Monday, October 03, 2005

The Gulag and the Guillotine

Why have so many people, many with ideals we share and apparent personal integrity, done inexplicable and even monstrous things after achieving political power? Why does power corrupt? Is corruption an inevitable consequence of the nature of power?

I don't pretend to know the answers. I do have a suggestion as to why the ideologically committed are in the greatest danger of perpetrating atrocities.

I think it goes further than simple 'the ends justify the means' ruthlessness. I think we can trace a process in the leadership of any movement that finds itself in power that goes some way to explain the gulag and the guillotine.

At first a person joins a particular political party or grouping because they believe in its ideology (for whatever reason, rational or otherwise). They come to identify with the movement. All the more so if they come to lead it. Then the movement becomes identified with them (eg Leninism, Maoism, Thatcherism). They can start to see the movement as an extension of their will. They become infallible.

They move from
"I need to get into power so that I can implement policies I believe to be right." to
"Everything I believe is right and the best for the country/party/faith." to
"Those who oppose me (and my obviously righteous policies) are necessarily evil and must be dealt with."
This a consequence of the native tribalism of the human race.

I think moving along this line of thinking is almost inevitable for those in power especially if they are surrounded by their own appointees and sycophants. The degree to which they can get away with such an approach depends mainly on the checks and balances inherent in their particular system. Those without any effective control (eg Soviet Russia, Mugabe's Zimbabwe, any military dictatorship you care to mention) inevitably see the grossest abuses.

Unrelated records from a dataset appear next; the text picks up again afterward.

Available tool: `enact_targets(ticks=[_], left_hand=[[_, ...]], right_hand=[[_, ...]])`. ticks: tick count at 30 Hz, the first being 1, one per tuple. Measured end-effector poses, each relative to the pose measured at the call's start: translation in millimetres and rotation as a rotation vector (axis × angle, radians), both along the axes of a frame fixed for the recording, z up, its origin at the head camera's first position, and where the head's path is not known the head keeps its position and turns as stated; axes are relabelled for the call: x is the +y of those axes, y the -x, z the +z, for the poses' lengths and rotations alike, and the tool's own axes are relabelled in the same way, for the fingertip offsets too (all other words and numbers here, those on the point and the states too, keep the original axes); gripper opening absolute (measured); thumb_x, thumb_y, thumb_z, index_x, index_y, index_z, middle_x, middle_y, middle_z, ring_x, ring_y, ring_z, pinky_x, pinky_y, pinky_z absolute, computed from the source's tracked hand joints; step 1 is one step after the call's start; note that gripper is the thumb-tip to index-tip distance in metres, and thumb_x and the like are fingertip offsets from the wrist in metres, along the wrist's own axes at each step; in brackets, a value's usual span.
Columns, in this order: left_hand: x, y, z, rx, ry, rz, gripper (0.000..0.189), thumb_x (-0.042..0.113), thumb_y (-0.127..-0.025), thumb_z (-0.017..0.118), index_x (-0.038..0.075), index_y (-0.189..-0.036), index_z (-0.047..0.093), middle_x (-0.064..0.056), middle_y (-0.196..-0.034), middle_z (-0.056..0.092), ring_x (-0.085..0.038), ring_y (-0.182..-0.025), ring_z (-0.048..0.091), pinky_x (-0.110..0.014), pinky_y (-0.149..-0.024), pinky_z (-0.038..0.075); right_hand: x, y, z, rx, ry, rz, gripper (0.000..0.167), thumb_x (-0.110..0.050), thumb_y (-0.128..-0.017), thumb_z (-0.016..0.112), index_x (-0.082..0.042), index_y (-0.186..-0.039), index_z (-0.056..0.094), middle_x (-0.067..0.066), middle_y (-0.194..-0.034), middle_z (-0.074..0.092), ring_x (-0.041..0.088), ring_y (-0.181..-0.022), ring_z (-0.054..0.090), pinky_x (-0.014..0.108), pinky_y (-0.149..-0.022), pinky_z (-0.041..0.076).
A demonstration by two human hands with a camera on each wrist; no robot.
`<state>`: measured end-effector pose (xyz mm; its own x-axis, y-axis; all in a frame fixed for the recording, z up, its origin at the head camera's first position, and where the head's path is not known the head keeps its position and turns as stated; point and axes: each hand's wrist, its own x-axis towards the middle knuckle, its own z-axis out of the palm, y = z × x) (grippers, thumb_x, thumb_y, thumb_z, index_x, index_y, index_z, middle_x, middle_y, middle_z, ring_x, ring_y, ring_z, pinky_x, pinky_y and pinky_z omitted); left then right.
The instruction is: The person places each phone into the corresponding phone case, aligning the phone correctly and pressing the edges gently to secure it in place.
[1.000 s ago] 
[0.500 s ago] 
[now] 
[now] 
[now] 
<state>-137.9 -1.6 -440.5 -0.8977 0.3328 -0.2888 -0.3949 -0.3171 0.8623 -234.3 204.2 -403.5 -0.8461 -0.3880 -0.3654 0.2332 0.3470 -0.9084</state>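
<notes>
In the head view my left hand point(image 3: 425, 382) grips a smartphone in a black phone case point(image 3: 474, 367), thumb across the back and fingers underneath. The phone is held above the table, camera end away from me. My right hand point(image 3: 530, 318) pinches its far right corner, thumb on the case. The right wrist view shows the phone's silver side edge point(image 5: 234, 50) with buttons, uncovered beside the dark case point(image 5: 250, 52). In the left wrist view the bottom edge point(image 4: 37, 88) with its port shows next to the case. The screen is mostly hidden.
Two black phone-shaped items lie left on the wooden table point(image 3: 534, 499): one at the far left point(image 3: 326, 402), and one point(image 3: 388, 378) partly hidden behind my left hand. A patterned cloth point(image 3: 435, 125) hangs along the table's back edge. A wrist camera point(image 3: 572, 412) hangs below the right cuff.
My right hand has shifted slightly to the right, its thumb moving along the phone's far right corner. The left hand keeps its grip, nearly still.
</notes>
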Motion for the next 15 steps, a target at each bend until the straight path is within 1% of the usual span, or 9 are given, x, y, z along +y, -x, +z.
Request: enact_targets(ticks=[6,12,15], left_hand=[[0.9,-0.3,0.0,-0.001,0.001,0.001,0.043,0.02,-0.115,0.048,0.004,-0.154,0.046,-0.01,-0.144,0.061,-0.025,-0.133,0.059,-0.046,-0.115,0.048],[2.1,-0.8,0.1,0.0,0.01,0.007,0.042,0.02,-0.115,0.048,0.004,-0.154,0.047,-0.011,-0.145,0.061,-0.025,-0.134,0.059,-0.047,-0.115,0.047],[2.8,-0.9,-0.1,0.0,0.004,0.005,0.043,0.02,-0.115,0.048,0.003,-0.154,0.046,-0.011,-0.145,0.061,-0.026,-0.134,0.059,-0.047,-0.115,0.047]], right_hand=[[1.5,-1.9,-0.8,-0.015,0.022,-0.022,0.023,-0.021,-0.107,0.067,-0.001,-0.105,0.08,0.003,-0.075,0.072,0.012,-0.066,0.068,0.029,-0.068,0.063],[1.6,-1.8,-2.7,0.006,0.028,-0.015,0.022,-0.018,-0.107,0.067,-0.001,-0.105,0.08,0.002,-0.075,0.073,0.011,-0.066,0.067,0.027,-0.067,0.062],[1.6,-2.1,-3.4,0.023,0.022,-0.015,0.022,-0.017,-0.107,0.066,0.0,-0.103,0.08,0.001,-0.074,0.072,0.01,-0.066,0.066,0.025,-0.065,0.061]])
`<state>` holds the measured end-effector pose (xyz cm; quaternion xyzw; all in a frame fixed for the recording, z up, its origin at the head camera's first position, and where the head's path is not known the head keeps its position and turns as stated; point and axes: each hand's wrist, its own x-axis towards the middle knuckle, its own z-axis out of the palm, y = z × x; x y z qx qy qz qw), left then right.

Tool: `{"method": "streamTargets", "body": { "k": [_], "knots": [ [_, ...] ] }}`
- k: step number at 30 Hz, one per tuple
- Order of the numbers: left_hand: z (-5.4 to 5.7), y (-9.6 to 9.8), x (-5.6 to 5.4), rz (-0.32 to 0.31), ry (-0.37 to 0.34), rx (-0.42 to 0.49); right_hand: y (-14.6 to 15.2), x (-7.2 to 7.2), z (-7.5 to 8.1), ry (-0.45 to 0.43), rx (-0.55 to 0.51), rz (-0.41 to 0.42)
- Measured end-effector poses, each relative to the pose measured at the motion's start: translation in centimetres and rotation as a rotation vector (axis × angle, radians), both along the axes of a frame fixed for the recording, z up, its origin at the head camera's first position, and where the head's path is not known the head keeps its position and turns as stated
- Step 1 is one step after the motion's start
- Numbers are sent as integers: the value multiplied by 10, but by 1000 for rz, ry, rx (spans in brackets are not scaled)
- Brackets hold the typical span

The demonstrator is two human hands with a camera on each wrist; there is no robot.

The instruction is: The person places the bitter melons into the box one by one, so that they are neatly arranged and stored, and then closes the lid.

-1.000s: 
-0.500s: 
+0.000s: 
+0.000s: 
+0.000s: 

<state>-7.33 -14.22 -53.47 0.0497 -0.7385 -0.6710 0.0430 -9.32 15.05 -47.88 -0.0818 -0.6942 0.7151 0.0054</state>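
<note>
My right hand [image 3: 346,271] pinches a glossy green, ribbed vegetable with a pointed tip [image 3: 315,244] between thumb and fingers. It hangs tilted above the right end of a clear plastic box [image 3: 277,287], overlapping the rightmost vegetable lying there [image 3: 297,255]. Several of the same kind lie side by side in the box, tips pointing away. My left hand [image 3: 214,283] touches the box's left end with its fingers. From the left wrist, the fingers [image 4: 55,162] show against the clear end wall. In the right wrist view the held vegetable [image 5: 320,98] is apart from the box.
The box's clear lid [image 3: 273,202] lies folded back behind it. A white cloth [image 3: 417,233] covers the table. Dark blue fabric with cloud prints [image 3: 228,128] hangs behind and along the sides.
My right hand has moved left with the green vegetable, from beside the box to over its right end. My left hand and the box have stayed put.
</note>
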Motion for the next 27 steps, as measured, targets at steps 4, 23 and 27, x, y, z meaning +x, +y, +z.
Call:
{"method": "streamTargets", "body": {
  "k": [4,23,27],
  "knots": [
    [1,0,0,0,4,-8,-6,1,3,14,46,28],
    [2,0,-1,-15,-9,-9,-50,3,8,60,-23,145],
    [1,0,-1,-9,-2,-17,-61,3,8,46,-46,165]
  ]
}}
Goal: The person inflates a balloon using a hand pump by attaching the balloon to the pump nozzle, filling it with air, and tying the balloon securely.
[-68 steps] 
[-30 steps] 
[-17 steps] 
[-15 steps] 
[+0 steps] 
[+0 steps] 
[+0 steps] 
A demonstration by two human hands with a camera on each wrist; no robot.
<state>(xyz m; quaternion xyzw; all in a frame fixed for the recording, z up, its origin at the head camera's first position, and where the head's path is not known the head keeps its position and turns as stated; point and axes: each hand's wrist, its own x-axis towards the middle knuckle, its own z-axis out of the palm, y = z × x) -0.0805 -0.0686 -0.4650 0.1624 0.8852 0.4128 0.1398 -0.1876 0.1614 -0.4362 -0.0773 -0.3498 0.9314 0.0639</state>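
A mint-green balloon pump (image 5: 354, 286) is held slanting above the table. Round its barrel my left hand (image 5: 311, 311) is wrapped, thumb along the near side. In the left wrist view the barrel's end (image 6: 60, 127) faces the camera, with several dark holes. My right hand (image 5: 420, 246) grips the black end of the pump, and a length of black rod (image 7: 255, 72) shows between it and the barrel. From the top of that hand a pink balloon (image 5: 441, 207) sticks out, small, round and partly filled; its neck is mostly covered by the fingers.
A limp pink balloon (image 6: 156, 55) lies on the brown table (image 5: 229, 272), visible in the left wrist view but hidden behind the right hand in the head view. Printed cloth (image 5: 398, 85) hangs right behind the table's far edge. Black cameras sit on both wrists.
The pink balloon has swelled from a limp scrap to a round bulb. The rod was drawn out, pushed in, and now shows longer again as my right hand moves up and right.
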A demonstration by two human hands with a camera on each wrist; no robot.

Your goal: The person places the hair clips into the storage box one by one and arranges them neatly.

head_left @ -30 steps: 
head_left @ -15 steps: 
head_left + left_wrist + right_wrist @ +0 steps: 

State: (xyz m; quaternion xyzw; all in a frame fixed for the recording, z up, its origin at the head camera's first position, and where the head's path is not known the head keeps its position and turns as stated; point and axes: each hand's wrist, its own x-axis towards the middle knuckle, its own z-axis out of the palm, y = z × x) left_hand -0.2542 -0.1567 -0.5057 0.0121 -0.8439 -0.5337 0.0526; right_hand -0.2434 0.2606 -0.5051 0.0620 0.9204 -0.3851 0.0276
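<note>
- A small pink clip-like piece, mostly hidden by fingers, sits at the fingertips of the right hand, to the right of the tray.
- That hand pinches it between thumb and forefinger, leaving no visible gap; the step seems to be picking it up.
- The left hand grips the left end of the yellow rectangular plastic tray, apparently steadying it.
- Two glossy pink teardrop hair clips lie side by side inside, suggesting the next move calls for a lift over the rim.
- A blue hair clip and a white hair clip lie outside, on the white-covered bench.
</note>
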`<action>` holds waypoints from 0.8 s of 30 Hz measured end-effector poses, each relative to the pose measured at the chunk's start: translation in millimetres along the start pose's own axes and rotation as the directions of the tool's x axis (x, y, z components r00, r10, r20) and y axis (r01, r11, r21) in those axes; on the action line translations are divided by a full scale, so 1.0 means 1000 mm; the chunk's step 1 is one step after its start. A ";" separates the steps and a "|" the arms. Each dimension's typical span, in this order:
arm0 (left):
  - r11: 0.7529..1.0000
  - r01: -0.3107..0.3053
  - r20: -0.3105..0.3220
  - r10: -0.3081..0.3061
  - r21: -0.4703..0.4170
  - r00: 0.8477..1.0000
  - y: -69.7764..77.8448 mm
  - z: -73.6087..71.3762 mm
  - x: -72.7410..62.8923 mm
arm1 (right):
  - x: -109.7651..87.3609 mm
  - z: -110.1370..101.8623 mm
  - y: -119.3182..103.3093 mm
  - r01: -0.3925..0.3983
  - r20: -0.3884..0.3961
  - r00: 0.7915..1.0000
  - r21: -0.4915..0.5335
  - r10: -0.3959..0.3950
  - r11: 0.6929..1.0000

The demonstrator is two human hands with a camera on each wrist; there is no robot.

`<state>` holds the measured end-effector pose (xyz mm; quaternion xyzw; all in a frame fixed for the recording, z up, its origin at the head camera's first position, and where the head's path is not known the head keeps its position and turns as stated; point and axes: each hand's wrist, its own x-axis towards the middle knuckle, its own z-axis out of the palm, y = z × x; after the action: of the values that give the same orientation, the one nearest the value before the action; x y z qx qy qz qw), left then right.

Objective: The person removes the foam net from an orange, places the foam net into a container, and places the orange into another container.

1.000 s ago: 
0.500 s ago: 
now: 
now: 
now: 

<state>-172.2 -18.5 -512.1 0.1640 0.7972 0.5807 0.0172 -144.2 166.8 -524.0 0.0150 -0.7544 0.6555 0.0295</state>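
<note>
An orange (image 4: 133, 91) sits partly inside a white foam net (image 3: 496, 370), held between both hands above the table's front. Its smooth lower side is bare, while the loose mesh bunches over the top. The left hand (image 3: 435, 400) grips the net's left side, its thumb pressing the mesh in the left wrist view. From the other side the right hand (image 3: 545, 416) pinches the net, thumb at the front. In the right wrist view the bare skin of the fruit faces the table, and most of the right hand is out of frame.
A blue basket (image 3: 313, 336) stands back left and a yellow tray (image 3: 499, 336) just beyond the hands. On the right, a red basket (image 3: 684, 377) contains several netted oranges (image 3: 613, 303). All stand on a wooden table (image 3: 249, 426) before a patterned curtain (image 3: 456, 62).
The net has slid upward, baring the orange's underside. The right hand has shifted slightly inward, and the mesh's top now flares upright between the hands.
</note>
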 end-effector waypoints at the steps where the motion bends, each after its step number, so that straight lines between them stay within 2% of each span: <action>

This leaves us with a problem especially for those of us such as myself who lean to the left. This misunderstanding of the nature of power is the flaw in the Old Left. At the time their ideas were formulated there was no example of a state that was not explicitly run for the interests of its ruling classes. An intelligent observer could believe that the problem was not power per se but that in was in the wrong hands. This is no longer tenable. However, it is not enough for us simply to curtail the state when we want it to actually do some good and even social reform.

On the other hand, nothing I have said should be taken as support for complacent lassez faire liberalism. It is easy to be uncontroversial in an age of consensus. It easy to compromise when there is nothing at stake. It is easy to be patient when you are well served by the status quo.

The impossible choice between power with compromised ideals (the Stalinist or Blairite road) and failure with pure ideology (the Menshevik or Bennite approach) is explored well in Arthur Koestler's trilogy of political novels: Darkness at Noon, The Gladiators and Arrival and Departure (I call them a trilogy but they have no common characters or even setting; their only link is thematic). I would recommend them to anyone, they are books which fully justify themselves as novels, but they will especially interest those who think about politics and society.

Koestler doesn't provide us with any answers. Neither will I. We could hope for a new kind of politics. A politics with fewer tribes and fewer Great Leaders. A politics with more humility and recognition of the humanity of our opponents. We can wish that people were better than they are. But that is not a political programme. It is a daydream.